VOILE - Il part pour son 8e Tour du monde et son 3e Vendée Globe. Avec appréhension…
Avec ses lunettes et sa raie sur le côté, Dominique Wavre ressemble plus à un médecin qu’à un skipper du grand large. Pourtant, avec 4 Whitbread (course au large autour du monde en «équipage) et deux Vendée Globe, il est l’un des marins qui connaît le mieux le Grand Sud et ses houles immenses. Malgré son expérience, il stresse…
Vous vous dites plus stressé à l’approche de votre troisième Vendée Globe qu’il y a quatre ans…
Oui car pour une fois mon bateau fait partie du top du plateau. Du coup la pression sportive est beaucoup plus grande qu’en 2004, où mon bateau n’était pas forcément au niveau. Ca ajoute un objectif supplémentaire. On n’a pas envie de décevoir toute l’équipe.
Au bout de sept tours du Monde, les mers du Sud ne doivent plus faire autant peur.
Détrompez-vous. On appréhende toujours énormément ces voyages, les dépressions et les ciels gris et bas de ces latitudes. J’espère surtout que tous les skippers et tous les bateaux vont arriver sain et sauf au bout. La grande question cette année va être la fiabilité des bateaux et le rapport entre leur poids et leur puissance. Pour ma part je suis très content de mon bateau.
Comment se comporte-t-il?
Il est relativement puissant et sain. Bon il a son caractère et il faut parfois se réveiller assez vite pour le calmer.
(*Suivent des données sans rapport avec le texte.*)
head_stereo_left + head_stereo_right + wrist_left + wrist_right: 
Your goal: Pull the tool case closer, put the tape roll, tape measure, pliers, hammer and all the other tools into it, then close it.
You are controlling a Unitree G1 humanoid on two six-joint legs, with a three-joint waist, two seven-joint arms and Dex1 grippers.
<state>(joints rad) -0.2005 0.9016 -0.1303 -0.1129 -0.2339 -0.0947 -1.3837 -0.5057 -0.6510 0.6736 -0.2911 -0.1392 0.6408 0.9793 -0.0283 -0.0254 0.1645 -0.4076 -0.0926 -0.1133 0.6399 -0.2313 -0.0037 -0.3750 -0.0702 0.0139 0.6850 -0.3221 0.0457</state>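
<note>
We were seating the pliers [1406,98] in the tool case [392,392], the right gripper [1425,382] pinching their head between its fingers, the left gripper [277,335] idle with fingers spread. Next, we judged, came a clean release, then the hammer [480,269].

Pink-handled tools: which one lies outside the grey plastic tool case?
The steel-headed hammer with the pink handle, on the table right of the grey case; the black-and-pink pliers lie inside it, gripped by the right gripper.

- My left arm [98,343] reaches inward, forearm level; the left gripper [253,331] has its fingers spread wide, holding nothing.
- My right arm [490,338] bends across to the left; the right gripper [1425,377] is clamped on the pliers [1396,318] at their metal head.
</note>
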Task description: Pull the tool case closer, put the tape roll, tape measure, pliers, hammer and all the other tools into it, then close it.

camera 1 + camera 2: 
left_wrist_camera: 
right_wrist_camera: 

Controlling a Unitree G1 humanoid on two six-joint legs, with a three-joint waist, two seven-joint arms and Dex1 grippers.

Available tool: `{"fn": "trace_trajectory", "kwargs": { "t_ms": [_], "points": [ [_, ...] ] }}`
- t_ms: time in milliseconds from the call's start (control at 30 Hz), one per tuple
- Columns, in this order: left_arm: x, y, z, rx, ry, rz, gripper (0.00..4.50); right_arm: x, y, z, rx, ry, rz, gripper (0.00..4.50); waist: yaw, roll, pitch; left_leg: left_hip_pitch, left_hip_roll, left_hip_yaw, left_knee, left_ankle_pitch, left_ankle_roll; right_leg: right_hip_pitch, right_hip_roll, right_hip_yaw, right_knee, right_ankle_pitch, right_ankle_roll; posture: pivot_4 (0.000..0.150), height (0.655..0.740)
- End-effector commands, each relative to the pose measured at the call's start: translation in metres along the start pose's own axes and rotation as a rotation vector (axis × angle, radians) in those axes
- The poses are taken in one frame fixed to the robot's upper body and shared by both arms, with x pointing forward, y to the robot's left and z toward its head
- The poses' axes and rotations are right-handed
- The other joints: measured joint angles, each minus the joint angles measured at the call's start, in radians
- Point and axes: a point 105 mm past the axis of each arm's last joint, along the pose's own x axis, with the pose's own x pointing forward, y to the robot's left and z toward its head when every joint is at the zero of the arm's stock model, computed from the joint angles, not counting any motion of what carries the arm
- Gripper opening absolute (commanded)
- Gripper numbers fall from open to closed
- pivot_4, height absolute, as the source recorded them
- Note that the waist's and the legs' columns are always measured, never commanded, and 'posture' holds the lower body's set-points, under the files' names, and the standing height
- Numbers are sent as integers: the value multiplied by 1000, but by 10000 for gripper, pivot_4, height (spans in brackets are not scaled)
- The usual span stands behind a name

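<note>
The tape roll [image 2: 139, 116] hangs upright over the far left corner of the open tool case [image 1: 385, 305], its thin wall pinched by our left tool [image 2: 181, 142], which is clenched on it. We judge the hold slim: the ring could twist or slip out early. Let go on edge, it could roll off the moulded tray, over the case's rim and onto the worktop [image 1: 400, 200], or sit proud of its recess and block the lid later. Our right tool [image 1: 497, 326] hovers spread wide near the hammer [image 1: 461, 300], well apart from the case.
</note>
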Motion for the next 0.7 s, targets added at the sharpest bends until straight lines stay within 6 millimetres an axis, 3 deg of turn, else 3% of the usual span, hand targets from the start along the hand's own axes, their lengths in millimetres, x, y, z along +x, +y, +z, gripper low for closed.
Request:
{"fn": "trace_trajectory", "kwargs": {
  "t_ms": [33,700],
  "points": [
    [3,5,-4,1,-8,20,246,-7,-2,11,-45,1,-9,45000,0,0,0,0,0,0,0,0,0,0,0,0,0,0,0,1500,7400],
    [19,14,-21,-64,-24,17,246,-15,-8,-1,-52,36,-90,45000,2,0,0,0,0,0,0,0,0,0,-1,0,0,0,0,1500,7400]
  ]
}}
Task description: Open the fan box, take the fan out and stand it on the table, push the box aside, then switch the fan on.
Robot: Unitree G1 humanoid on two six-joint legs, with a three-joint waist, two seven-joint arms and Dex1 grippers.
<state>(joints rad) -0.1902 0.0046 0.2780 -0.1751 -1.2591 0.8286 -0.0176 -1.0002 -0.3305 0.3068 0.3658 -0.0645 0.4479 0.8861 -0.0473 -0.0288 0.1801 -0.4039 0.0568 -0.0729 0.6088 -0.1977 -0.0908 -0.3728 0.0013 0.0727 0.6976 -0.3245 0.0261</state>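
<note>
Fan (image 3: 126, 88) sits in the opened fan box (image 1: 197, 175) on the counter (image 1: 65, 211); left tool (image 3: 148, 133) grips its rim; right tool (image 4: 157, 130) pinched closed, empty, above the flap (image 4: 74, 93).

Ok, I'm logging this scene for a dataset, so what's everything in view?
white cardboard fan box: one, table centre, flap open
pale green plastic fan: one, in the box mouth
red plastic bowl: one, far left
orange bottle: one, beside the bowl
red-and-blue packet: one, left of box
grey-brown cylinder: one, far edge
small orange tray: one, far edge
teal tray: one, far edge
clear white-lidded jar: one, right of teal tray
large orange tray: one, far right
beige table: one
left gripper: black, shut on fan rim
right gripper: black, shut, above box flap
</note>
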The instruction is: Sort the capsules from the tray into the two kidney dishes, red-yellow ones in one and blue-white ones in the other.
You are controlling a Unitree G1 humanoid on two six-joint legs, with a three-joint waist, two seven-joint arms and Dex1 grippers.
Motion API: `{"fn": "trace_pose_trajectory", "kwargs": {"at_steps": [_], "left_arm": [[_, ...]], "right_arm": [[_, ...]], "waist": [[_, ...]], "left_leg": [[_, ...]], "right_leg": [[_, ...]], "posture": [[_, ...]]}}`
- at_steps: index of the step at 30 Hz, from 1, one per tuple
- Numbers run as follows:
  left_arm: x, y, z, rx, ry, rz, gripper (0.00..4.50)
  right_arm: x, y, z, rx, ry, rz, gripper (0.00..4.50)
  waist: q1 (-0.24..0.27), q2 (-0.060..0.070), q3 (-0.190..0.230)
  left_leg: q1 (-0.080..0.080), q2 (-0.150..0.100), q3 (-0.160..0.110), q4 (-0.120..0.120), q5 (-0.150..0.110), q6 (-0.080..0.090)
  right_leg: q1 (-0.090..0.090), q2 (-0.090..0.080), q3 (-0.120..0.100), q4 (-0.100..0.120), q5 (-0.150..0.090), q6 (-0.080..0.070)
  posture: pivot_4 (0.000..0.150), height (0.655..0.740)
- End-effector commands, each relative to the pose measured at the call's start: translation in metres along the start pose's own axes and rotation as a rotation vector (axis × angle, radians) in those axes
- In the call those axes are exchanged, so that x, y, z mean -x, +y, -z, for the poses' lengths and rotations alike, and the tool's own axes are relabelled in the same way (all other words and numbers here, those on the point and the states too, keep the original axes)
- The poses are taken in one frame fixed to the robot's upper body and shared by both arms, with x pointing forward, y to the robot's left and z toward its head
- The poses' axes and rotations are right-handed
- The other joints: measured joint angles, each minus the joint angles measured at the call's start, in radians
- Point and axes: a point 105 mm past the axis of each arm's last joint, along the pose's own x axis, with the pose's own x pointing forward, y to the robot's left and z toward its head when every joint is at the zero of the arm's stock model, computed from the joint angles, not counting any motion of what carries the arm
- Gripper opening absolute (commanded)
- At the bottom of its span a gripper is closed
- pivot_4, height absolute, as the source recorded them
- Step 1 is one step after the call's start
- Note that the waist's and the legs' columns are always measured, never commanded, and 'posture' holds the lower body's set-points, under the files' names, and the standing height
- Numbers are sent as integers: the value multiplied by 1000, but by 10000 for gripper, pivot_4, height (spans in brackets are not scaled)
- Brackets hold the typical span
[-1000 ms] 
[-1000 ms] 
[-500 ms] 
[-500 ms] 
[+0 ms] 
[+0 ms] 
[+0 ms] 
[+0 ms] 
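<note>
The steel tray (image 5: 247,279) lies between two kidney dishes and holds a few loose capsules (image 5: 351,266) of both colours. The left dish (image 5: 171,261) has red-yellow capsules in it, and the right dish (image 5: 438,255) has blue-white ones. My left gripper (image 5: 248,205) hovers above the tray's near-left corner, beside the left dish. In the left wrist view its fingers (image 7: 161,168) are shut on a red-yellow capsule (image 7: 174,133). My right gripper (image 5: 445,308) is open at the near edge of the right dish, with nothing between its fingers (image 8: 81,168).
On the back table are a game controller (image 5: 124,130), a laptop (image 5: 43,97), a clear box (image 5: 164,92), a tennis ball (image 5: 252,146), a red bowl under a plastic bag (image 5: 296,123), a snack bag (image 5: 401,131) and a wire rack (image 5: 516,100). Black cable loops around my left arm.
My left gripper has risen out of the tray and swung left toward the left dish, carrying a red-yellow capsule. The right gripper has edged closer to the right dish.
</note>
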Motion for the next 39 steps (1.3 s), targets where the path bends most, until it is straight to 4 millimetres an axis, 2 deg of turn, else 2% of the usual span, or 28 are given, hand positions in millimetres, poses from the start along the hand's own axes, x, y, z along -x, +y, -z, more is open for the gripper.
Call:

Que pensez-vous du fait qu’il y ait huit portes de glace autour de l’Antarctique (par mesure de sécurité, les organisateurs ont placé deux portes de plus autour de l’Antarctique pour que les skippers ne soient pas tentés de naviguer trop Sud, entre les glaces dérivantes)?
Ce problème a été l’objet de beaucoup de discussions entre les skippers et l’organisation de la course. En tant que skipper, nous voulions que ces portes soient positionnées plus au Sud et que l’on se réserve la possibilité de les remonter au Nord en cas de dangers et d’images satellites inquiétantes pendant la course. Ce n’est pas le cas et je le regrette.